Edu would not discuss whether he had encountered racism on the pitch. Perhaps he was also mindful of being dragged into the controversy surrounding England captain John Terry, who could yet face criminal charges for allegedly calling Anton Ferdinand “a f****** black c***” while playing for Chelsea against Queens Park Rangers last month – an accusation Terry denies. But, when Edu suffered such abuse because of the colour of his skin in very close proximity to the field of play, he did not hold back. The morning after Rangers’ 4-1 home defeat by Unirea Urziceni on October 2009, the American posted on Twitter: “Not sure what hurt more: result last night or being racially abused by couple of our own fans as I’m getting in my car.”

It is doubtful that the fan then responsible, labelled “moronic” by Rangers, would only have had to press the flesh and apologise for Edu to think that here was a person with whom he could become best buddies. The midfielder, who moved to Scotland from Toronto FC in a £2.6 million deal almost three and a half years ago, knows that life doesn’t, and shouldn’t, work like that on a personal, professional or on-pitch basis.

“I don’t really want to go into it all about [what has happened on the pitch] but I just think that comment [from Blatter] wasn’t accurate. If you make a racist comment to someone anywhere, I don’t think it ends by you turning round and shaking their hand. Whether it’s a workplace or on the street, you can’t do it anywhere.”

Yet, plenty still do. Edu, patently holding back on all that he would like to say about racism, exhibited an intensity in difficult discussions of the subject. His eyes burned with an unmistakeable anger as he did so. Never more so than when it was suggested to him that the firestorm – in the UK at least – created by Blatter’s glib dismissal of the problem might be evidence that tolerance levels towards racism are diminishing. “People react based on emotions,” he said. “When a comment is made people take it for what it is at that moment in time.”

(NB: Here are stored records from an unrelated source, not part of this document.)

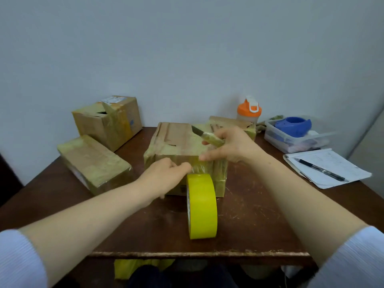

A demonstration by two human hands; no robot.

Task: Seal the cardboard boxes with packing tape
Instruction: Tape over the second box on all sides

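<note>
Centre frame, left hand (168, 171) pinches tape (202, 206) taut on box (178, 140); right hand (230, 145) grips knife (207, 136) (best cut close, clear of fingers).

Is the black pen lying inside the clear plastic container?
No, the pen lies on the notepad, outside the plastic container behind it.

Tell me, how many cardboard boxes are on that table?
4: the back-left box, the flat box at the left, the centre box, and a partly hidden box behind the right hand.
</note>
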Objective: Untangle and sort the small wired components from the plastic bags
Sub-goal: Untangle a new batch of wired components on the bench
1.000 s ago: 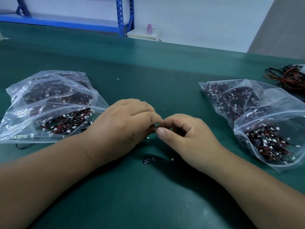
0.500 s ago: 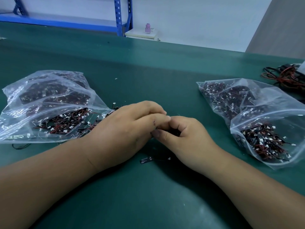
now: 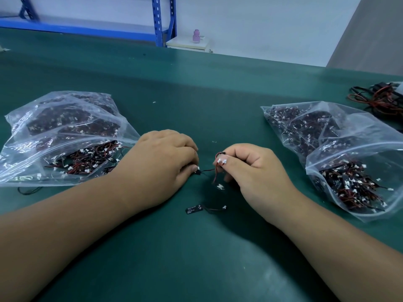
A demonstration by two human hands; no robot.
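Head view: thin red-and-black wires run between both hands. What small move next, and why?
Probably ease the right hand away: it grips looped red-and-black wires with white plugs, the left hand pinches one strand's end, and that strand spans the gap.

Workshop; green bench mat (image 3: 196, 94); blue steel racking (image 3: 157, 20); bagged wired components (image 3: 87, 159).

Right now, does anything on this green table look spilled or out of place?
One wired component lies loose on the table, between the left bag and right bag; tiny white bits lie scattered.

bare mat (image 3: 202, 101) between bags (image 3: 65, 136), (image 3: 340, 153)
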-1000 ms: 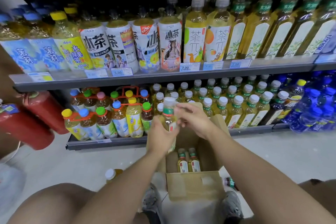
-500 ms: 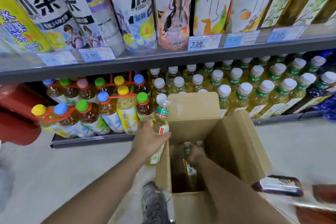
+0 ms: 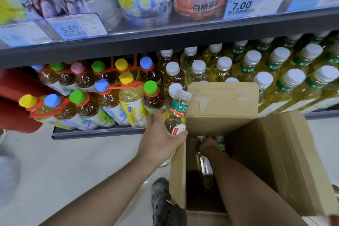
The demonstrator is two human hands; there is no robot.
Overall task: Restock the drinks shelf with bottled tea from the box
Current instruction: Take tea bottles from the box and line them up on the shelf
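Observation:
My left hand (image 3: 161, 141) grips a yellow tea bottle (image 3: 177, 113) with a white cap and green neck band, held upright just left of the open cardboard box (image 3: 222, 108). My right hand (image 3: 209, 146) is down inside the box, fingers wrapped over the top of a bottle in the box (image 3: 201, 163); a second boxed bottle (image 3: 221, 142) stands beside it. Behind the box, the bottom shelf (image 3: 95, 132) carries rows of matching white-capped tea bottles (image 3: 253, 64).
Bottles with coloured caps in orange carriers (image 3: 102, 93) fill the left of the bottom shelf. The upper shelf (image 3: 165, 35) with large bottles and price tags hangs overhead. Red cylinders (image 3: 16, 108) lie at the left. My shoe (image 3: 161, 198) is beside the box on the pale floor.
My head has moved closer to the shelf and box. My right hand has let go of the held bottle and gone down into the box; the left hand keeps holding the bottle.

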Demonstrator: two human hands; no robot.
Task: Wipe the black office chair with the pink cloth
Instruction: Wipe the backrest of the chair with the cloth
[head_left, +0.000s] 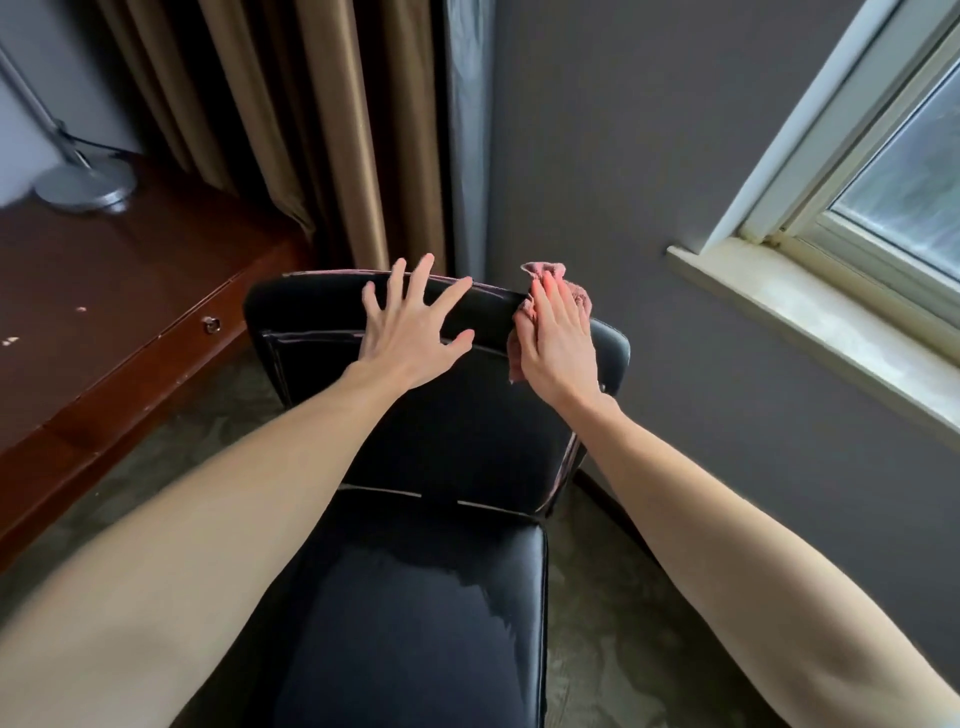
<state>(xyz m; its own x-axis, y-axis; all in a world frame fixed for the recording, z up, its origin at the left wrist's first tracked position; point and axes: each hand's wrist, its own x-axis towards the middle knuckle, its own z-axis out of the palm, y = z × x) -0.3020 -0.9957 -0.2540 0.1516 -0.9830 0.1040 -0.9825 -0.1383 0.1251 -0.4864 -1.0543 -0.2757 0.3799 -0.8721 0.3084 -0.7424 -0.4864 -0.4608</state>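
Arms (208, 545) reach out, left hand (405, 332) spread flat on black office chair (441, 431), right hand's (558, 343) straight fingers (543, 301) pressing pink cloth (545, 270) beneath them.

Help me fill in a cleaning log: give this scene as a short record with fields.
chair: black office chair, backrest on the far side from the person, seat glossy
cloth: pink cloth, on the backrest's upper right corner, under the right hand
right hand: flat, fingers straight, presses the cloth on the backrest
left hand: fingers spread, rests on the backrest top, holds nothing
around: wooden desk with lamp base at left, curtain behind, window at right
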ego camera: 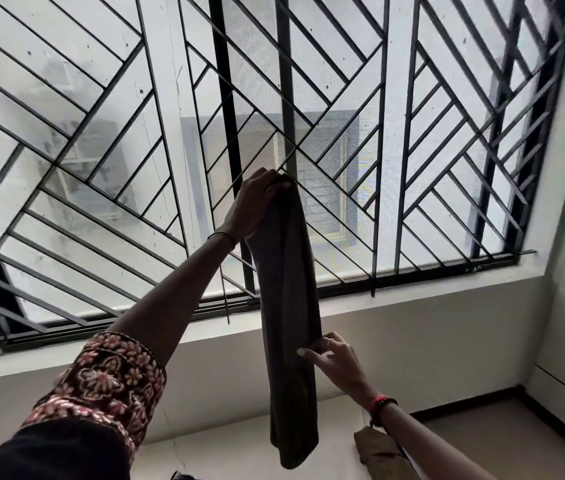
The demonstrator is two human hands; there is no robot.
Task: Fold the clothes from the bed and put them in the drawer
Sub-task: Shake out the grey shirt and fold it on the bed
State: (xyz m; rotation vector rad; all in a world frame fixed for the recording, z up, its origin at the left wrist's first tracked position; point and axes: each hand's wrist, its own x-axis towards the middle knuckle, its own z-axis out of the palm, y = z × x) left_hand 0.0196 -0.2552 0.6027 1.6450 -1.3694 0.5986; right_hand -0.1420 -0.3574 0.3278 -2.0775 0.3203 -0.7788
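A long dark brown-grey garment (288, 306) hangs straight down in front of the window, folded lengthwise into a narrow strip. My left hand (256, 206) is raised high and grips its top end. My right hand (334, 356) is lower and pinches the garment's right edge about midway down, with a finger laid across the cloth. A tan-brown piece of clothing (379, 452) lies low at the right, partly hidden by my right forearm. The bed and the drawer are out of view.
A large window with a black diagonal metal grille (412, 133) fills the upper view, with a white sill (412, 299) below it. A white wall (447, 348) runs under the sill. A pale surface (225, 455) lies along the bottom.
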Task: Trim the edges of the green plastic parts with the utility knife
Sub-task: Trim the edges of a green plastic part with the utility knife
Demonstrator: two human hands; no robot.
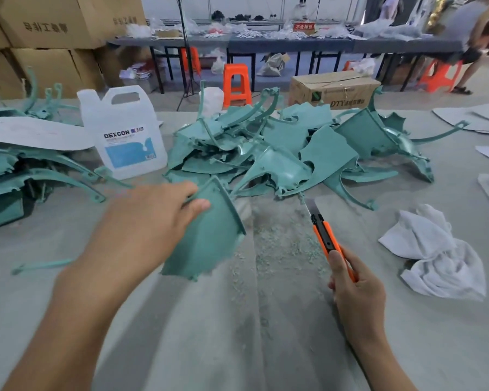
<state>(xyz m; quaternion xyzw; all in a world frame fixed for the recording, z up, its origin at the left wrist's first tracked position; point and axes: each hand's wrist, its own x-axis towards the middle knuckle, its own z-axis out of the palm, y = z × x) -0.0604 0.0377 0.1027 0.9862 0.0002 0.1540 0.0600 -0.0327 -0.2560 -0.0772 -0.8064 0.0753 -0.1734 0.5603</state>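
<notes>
While pinching a green plastic part in left hand, gripping orange utility knife, blade out, in right hand.

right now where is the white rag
In the head view the white rag lies crumpled on the table at the right, right of the utility knife held in the right hand, nearer than the pile of green parts.

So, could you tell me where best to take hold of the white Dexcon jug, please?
By the moulded handle at its top, coming from above: the jug stands upright, and the handle's open loop lets fingers hook through.
</notes>
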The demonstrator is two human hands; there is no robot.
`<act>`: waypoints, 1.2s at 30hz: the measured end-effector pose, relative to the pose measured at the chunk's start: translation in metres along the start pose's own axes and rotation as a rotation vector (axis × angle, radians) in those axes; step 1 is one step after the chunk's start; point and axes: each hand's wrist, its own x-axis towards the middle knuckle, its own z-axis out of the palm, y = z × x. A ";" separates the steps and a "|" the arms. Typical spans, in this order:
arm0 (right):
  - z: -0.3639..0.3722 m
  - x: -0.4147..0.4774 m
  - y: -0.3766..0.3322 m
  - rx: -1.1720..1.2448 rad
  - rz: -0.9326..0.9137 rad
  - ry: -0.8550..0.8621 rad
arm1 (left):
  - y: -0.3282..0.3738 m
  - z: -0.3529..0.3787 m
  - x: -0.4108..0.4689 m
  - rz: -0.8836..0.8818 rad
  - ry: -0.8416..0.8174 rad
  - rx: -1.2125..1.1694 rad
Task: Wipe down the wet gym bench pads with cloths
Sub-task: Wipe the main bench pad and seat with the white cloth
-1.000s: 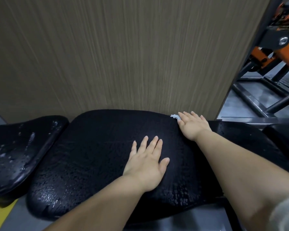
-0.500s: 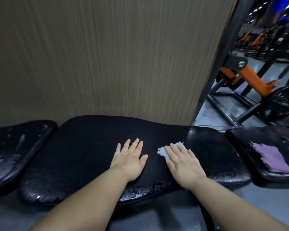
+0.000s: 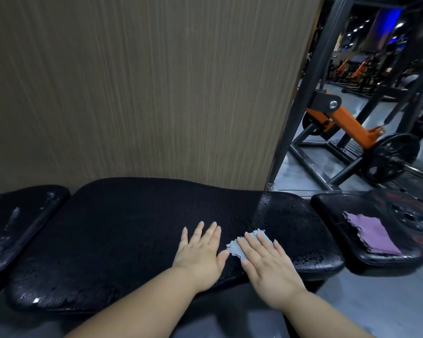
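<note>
Against the wood-grain wall panel [image 3: 144,93] lies the long middle bench pad [image 3: 108,240]. A smaller left pad [image 3: 17,228] sits at one end and a right pad [image 3: 335,215] at the other.

The middle pad has had one wiping pass within the last second. A second ago the right hand [image 3: 269,267] was at the pad's far edge by the wall. It has since dragged the blue-grey cloth [image 3: 233,248] towards the person, and now sits near the front edge, just beside the left hand [image 3: 200,254]. The left hand has stayed flat on the pad, bracing.

Neither hand has a closed grip. The left lies open with straight fingers, bare on the vinyl. The right is also open, its flat palm and fingers pressing the cloth down, with the cloth's ragged edges showing past the fingertips and thumb.

That stroke probably covered only one strip. Beaded water glints along the front edge and on the right end of the middle pad, and the left pad carries pale puddles, so most of the job looks undone.

A purple cloth [image 3: 369,232] lies spread on the right pad, untouched and well apart from both hands.
</note>
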 end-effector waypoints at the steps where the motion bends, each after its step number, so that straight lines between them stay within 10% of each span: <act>1: 0.000 0.007 0.003 0.018 0.002 0.007 | 0.002 0.001 0.003 0.008 -0.001 0.002; 25: -0.017 0.173 0.082 0.051 0.283 -0.053 | 0.017 -0.006 0.068 0.042 0.042 0.027; 36: -0.020 0.111 0.076 0.019 0.199 -0.037 | 0.018 -0.007 0.066 0.030 0.026 0.024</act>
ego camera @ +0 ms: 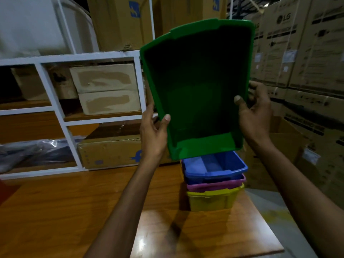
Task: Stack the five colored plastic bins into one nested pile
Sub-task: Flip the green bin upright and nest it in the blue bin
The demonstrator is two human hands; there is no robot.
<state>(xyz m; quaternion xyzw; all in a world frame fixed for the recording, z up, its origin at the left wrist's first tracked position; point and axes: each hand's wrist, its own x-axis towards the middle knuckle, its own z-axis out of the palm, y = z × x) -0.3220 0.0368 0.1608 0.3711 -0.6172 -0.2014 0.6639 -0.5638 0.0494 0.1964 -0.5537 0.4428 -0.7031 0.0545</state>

Edu rejected the opportunity to give we journalists a happy ending of sorts when asked whether the situation regarding racism in football might be improving. Perhaps it is naive and ignorant to believe that the midfielder might feel he has stepped back in time by coming to Europe from an American sporting arena that, in being dominated by black athletes, doesn’t seem to have the same problems that rear their head all too regularly on this continent. But he was certainly far from resounding on the matter of whether we are moving forward in treating all races with the same respect.

“You would hope the situation is improving but whether it is or not, I don’t know,” he said. “You are always optimistic.” But equally entitled to be guarded as to whether that optimism is justified.